Now I try to set up the Schedular add-on at Heroku and I have a little problem - I created the file lib/tasks/scheduler.rake
and in admin section on Heroku set up everything what is possible, but:
I am a bit confused, how it all works - for example, these lines are in lib/tasks/scheduler.rake
:
desc "This task is called by the Heroku scheduler add-on"
task :update_feed => :environment do
puts "Updating feed..."
NewsFeed.update
puts "done."
end
task :send_reminders => :environment do
User.send_reminders
end
What mean the task task :update_feed? In the set up hour will be run this action? But this is action in which controller? For example, what if I would need to run every day the action my_action
in the controller home
? I should set up there again only my_action
instead update_feed
?
Upvotes: 0
Views: 1092
Reputation: 10701
With a cron to call an http action, such as using curl or wget, you are scheduling an http request, and the http request then results in the php action running, and in that action's code you have some work/logic that occurs.

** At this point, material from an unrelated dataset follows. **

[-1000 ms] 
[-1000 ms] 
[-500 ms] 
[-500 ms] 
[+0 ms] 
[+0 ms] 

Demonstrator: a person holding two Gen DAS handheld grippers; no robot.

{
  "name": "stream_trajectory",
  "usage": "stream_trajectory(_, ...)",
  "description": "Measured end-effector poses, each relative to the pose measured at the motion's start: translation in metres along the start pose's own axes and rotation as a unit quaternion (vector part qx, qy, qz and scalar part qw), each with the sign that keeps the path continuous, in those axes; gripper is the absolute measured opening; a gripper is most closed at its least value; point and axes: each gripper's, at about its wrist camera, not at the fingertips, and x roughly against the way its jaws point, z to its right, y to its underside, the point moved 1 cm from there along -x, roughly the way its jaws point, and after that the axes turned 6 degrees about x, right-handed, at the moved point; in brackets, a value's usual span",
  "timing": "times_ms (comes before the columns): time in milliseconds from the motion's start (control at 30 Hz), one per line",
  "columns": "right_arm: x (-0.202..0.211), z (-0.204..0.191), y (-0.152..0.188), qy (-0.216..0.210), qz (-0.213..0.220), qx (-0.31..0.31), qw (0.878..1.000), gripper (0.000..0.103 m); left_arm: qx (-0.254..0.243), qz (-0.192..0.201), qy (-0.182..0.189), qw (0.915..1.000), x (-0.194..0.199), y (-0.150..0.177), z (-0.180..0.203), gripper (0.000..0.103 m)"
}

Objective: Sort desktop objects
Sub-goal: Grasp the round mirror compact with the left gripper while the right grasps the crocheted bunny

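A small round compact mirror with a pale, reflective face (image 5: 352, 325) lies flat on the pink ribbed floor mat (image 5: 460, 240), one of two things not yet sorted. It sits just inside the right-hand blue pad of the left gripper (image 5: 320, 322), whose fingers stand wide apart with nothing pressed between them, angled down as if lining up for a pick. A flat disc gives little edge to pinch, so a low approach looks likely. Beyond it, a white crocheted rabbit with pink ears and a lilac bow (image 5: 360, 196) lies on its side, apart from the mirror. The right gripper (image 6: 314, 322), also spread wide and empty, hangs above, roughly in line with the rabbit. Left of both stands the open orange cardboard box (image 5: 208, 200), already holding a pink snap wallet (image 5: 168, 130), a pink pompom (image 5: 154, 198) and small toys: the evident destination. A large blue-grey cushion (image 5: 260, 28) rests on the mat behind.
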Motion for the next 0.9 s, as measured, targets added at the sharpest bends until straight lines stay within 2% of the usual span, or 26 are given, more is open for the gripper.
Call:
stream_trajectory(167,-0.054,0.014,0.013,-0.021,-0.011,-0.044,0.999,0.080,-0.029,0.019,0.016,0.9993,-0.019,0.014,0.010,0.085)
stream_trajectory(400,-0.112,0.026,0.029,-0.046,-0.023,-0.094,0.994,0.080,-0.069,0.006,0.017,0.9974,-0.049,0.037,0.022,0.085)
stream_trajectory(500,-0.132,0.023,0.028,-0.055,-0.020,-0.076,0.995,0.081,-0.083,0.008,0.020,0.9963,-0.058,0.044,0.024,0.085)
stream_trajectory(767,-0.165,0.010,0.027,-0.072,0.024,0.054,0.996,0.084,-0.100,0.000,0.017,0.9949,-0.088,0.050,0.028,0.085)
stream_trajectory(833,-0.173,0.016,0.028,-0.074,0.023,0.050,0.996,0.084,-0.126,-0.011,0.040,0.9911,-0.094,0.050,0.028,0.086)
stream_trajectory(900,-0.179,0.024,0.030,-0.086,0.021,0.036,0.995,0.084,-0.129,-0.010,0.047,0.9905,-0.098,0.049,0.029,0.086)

With heroku scheduler, you are skipping all the http request stuff and action stuff, and can put the logic/work into the rake task directly (or put it in a regular ruby class or model and invoke that from the task body).

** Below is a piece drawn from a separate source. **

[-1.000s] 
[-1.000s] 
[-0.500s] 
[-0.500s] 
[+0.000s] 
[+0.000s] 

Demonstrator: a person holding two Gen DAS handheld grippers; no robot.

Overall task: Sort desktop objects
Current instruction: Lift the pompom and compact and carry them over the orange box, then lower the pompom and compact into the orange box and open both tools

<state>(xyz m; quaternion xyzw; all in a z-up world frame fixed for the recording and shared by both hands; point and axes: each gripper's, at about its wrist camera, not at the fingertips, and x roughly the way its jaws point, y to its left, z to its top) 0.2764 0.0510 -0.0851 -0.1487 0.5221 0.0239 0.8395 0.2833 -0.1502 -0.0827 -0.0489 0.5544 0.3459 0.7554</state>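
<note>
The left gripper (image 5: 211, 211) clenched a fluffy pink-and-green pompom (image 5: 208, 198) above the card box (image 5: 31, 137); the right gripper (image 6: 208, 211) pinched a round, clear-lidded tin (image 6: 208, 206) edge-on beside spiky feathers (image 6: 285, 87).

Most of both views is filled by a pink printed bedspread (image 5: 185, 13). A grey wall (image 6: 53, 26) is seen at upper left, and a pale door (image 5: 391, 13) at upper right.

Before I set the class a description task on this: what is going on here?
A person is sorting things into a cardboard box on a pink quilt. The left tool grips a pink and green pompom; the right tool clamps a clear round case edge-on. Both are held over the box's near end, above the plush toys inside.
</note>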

This works because the rake task is loading up the full rails environment (the :environment dependency part of the task definition does this), so inside the rake task body, you have access to your rails app models, required gems, application configuration, everything - just like inside a controller or model class in rails.

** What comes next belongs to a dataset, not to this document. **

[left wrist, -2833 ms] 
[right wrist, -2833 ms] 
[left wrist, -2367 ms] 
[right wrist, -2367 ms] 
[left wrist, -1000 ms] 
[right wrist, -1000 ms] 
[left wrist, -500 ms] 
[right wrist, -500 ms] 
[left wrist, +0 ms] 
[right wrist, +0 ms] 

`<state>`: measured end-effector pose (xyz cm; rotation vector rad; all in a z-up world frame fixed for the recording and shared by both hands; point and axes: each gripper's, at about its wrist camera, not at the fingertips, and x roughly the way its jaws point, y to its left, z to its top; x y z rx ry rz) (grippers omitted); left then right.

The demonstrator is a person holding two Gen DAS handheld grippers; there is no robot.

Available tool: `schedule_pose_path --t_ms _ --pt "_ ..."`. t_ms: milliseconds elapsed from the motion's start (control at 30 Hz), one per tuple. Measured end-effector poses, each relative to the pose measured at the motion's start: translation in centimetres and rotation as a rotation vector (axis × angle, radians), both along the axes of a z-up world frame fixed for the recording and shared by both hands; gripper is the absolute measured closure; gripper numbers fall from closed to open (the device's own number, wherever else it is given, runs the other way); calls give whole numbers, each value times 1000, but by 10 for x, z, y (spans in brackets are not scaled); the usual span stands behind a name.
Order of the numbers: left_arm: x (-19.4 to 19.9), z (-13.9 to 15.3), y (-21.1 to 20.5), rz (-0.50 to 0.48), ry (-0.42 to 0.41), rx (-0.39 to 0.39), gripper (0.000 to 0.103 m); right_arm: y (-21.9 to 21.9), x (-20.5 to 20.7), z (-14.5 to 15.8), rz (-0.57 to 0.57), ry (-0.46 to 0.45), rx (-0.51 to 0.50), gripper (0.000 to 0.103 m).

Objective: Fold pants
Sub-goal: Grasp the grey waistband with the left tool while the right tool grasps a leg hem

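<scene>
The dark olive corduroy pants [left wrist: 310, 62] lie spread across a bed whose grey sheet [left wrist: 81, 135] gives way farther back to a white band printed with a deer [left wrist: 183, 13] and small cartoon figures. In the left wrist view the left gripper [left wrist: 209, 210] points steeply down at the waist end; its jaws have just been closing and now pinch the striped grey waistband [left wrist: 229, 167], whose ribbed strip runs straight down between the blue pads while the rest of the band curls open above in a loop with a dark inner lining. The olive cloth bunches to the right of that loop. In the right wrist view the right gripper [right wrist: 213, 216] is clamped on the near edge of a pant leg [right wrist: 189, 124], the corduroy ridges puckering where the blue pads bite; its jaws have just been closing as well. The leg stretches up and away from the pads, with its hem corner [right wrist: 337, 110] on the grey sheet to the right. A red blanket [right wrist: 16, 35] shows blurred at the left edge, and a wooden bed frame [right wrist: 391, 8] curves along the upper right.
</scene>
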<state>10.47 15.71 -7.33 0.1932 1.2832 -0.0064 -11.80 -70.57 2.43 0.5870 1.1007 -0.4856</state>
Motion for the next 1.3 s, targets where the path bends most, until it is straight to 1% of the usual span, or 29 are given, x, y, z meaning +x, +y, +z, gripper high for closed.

What's also nice, if you are on cedar, is that the scheduler invokes tasks in a one-off dynamo instance, so your app's main dynamo is not occupied by a task run by the scheduler, which is not the case when you use the cron -> http request -> controller action pattern.
If you tell me more about what you are trying to do, I can give more specific advice, but in general I usually have the task's logic defined in a plain ruby class in the lib directory, or as a class method on a model, and that is what would be called from the task body (as in the example code you cite above).